Thursday, March 13, 2014

How sync_file_range() really works

 There is a relatively new and platform dependent flushing function called sync_file_range(). Some databases (not MySQL) use sync_file_range() internally.
  Recently I investigated stall issues caused by buffered write and sync_file_range(). I learned a lot during investigation but I don't think these behaviors are well known to the public. Here I summarize my understandings.

Understanding differences between sync_file_range() and fsync()/fdatasync()
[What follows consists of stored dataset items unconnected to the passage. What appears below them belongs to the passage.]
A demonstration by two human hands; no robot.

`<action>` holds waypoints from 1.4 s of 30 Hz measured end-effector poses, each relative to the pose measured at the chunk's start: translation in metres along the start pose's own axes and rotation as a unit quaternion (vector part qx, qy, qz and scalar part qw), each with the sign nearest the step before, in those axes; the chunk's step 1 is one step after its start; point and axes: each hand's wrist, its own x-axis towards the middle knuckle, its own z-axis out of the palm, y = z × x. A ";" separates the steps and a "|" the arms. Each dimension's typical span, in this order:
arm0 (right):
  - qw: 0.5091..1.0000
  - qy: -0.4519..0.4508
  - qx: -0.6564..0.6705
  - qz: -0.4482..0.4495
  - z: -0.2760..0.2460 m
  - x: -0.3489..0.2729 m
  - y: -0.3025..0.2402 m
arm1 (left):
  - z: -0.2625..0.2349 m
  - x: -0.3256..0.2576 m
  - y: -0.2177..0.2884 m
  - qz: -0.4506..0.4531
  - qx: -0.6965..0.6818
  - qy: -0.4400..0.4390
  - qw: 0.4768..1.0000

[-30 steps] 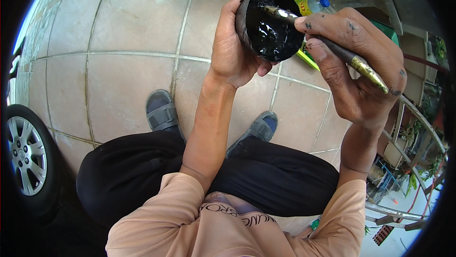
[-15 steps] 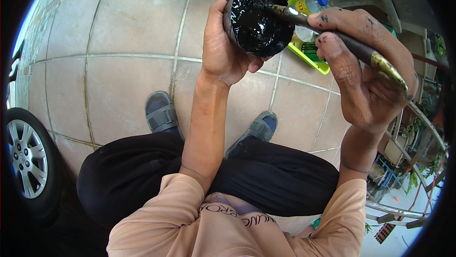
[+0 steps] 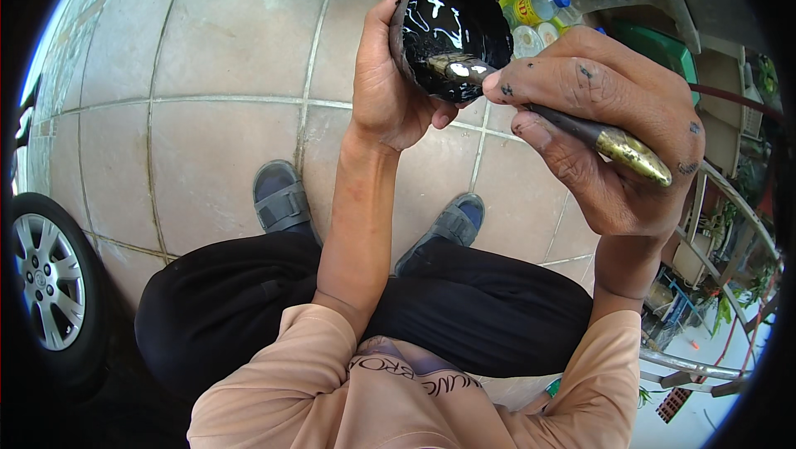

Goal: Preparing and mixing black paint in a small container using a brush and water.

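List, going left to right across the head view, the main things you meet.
Car wheel → left sandal → left hand → glossy black bowl → right hand → brush's brass-coloured handle end.

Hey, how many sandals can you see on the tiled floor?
2. One grey sandal sits left of the person's left forearm; the other grey sandal lies right of it, below the brush-holding right hand. Both are partly hidden by the black trousers.

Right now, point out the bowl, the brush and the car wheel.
bowl [image 3: 456, 14]: head view, glossy black inside.
brush [image 3: 622, 146]: head view, brass end of the handle.
car wheel [image 3: 46, 283]: head view, silver rim.
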 end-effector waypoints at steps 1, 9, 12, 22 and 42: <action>1.000 -0.010 -0.027 0.011 -0.006 -0.001 -0.005 | 0.000 0.001 0.000 -0.016 -0.021 -0.023 0.999; 0.994 -0.008 -0.107 -0.023 -0.002 0.004 0.010 | -0.013 -0.002 0.007 -0.019 0.024 -0.039 0.999; 0.988 -0.015 -0.151 -0.024 -0.005 0.000 0.010 | -0.011 0.000 0.004 -0.018 0.007 -0.041 0.999; 0.987 0.017 -0.154 0.033 -0.003 -0.004 0.002 | -0.006 0.000 0.003 -0.014 0.022 -0.032 0.999; 0.988 0.062 -0.099 0.105 0.004 -0.003 -0.007 | -0.009 0.002 -0.003 -0.022 0.018 -0.050 0.998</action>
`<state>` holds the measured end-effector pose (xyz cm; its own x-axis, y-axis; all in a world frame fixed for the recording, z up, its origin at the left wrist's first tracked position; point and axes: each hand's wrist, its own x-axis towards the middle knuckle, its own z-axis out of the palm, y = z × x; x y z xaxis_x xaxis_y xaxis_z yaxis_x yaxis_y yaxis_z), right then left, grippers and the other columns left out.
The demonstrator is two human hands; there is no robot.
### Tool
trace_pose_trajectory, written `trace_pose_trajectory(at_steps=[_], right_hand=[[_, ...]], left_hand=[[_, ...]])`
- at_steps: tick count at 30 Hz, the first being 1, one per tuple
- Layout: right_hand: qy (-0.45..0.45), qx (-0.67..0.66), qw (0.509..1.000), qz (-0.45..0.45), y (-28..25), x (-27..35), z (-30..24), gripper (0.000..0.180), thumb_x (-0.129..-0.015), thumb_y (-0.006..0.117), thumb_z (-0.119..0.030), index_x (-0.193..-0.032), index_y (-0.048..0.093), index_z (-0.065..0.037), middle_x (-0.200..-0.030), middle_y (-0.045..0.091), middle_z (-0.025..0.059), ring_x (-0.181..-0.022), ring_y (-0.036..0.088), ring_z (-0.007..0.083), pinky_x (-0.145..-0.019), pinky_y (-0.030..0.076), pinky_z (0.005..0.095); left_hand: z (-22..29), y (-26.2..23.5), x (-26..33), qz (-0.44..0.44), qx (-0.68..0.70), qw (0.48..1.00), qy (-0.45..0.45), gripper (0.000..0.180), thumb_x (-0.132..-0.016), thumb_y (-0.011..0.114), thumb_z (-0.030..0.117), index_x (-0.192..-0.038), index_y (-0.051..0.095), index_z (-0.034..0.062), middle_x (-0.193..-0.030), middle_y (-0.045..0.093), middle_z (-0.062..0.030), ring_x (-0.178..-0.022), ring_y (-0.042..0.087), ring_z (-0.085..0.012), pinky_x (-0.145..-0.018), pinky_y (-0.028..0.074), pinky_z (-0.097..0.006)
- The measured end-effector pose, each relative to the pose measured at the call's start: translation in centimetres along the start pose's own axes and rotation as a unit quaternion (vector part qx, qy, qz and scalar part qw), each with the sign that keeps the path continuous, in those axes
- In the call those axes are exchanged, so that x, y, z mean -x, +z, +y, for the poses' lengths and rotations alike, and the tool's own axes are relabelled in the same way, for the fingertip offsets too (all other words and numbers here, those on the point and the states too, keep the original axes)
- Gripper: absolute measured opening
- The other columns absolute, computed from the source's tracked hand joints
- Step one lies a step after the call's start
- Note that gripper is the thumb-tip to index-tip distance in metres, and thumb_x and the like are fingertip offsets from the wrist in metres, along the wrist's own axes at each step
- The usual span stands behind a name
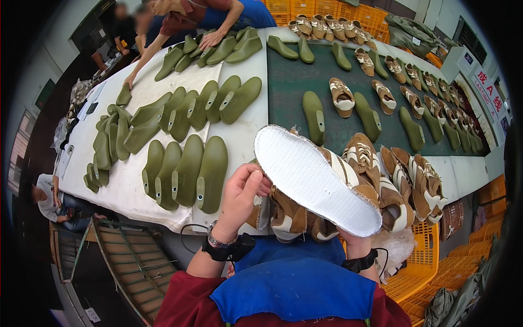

 sync_file_range() has some important behavior differences from fsync().
  • sync_file_range() has a flag to flush to disk asynchronously. fsync() always flushes to disk synchronously. sync_file_range(SYNC_FILE_RANGE_WRITE) does async writes (async sync_file_range()), sync_file_range(SYNC_FILE_RANGE_WRITE|SYNC_FILE_RANGE_WAIT_AFTER) does sync writes (sync sync_file_range()). With async sync_file_range(), you can *usually* call sync_file_range() very quickly and let Linux flush pages to disk later. As I describe later, async sync_file_range() is actually not always asynchronous, and is sometimes blocked for writeback. It is also important that I/O errors can't be notified when using async sync_file_range().
  • sync_file_range() allows to set file ranges (starting offset and size) to flush to disk. fsync() always flushes all dirty pages of the file. Ranges are rounded to page unit size. For example, sync_file_range(fd, 100, 300) will flush from offset 0 to 4096 (flushing page#1), not limited from offset 100 to 300. This is because minimum I/O unit is page.
  • sync_file_range(SYNC_FILE_RANGE_WRITE|SYNC_FILE_RANGE_WAIT_AFTER) does not wait for metadata flushing. fsync() waits until flushing both data and metadata are done. fdatasync() skips flushing metadata if file size does not change (fsync() also skips flushing metadata in that case, depending on filesystem). sync_file_range() does not wait metadata flushing even though file size changes. If a file is not overwritten (=appended), sync_file_range() does not guarantee the file can be recovered after crash, while fsync()/fdatasync() guarantee that.
 sync_file_range() behavior highly depends on kernel version and filesystem.
  • xfs does neighbor page flushing, in addition to specified ranges. For example, sync_file_range(fd, 8192, 16384) does not only trigger flushing page #3 to #4, but also flushing many more dirty pages (i.e. up to page#16). This works very well for HDD because I/O unit size becomes bigger. In general, synchronously writing 1MB * 1000 times is much faster than writing 4KB * 256,000 times. ext3 and ext4 don't do neighbor page flushing.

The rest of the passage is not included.